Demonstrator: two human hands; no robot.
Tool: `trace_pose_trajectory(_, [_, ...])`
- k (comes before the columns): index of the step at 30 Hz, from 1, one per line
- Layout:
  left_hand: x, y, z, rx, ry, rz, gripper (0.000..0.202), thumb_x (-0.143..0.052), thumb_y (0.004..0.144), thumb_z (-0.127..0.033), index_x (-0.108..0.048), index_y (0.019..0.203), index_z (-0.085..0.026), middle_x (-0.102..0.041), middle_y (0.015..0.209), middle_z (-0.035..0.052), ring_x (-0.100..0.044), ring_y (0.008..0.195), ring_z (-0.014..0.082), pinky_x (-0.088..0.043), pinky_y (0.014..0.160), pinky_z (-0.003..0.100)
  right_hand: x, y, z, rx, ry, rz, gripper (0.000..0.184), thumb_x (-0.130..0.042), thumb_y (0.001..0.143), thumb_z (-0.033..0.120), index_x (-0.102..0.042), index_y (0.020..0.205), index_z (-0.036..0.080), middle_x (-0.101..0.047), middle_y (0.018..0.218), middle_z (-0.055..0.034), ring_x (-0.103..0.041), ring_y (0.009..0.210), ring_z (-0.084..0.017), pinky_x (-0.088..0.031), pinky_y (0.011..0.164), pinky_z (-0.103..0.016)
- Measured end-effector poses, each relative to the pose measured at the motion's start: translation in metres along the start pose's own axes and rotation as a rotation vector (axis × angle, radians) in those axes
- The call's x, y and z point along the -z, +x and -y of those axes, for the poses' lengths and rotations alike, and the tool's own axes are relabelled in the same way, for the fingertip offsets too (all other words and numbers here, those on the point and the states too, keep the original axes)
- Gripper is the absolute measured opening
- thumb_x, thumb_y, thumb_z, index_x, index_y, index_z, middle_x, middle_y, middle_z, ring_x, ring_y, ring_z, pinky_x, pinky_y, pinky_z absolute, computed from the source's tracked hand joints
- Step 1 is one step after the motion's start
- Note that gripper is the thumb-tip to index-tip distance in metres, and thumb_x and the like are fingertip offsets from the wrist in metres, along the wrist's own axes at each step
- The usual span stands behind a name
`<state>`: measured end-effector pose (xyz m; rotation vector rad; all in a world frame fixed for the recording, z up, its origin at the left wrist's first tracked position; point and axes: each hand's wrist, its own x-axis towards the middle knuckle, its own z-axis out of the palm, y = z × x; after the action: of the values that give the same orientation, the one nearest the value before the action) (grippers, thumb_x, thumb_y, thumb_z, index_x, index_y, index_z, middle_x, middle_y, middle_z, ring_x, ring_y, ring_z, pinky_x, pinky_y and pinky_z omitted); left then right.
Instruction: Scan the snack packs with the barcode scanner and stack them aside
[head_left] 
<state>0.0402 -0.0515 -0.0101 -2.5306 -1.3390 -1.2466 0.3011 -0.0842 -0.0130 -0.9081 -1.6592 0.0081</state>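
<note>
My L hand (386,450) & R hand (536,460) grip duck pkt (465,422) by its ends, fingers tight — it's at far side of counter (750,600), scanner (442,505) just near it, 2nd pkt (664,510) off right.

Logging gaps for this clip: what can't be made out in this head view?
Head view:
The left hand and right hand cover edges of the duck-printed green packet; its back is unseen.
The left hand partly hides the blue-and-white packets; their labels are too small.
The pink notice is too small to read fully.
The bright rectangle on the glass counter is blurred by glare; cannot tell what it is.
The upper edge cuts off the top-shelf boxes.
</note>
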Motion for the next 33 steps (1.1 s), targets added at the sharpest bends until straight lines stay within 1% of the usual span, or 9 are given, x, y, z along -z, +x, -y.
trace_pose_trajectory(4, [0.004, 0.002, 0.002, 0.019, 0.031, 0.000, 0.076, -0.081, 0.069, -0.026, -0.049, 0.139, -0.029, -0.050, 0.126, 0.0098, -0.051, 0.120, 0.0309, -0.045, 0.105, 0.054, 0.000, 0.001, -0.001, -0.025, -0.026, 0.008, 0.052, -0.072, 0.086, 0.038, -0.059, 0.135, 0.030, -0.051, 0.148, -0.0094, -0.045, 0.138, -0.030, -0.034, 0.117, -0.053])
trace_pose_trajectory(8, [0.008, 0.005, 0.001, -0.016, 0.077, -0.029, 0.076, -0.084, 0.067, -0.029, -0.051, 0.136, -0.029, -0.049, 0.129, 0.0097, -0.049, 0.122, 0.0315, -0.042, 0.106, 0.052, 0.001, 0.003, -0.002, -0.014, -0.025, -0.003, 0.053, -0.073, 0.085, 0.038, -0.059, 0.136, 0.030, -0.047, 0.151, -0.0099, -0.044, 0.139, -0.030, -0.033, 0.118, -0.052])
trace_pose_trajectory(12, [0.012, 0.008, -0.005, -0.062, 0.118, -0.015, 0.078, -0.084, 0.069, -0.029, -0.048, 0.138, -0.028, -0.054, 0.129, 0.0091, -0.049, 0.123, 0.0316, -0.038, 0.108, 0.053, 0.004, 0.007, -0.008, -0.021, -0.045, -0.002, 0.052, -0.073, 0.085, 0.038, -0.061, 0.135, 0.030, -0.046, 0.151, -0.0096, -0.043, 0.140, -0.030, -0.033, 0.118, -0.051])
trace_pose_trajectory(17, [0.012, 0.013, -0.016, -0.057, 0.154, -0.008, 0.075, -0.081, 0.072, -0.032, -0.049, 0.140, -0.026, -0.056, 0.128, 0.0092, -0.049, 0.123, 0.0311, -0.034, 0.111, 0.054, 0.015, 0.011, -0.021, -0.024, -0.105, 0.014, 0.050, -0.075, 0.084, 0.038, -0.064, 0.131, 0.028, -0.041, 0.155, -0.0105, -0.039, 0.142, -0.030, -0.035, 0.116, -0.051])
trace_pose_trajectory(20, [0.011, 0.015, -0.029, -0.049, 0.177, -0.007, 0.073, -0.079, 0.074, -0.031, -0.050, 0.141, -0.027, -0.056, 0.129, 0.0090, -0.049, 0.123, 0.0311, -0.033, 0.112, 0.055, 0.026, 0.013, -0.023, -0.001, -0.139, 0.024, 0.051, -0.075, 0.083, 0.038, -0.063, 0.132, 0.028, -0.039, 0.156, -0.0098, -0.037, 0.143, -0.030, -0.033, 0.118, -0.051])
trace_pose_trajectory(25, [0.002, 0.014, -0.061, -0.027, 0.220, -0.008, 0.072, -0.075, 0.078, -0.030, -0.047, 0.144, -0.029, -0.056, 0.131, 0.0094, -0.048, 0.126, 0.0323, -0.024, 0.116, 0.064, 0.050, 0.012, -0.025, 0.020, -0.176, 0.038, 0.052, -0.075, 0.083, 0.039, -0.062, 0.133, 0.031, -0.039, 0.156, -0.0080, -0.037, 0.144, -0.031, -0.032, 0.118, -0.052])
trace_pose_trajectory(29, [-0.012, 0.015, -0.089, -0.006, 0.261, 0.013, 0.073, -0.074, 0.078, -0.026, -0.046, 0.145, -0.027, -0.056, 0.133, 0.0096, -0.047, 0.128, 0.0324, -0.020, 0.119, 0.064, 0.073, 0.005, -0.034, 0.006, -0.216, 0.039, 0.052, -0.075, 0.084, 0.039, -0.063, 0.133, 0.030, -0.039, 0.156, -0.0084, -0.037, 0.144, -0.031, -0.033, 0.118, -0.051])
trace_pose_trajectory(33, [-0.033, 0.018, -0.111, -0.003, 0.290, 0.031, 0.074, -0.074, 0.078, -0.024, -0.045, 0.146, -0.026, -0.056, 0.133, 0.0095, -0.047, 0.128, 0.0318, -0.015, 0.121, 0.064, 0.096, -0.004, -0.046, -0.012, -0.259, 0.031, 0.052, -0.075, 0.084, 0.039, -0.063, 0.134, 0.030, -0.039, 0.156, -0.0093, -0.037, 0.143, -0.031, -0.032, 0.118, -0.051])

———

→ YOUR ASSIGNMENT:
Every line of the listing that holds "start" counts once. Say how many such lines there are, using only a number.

→ TASK RESULT:
2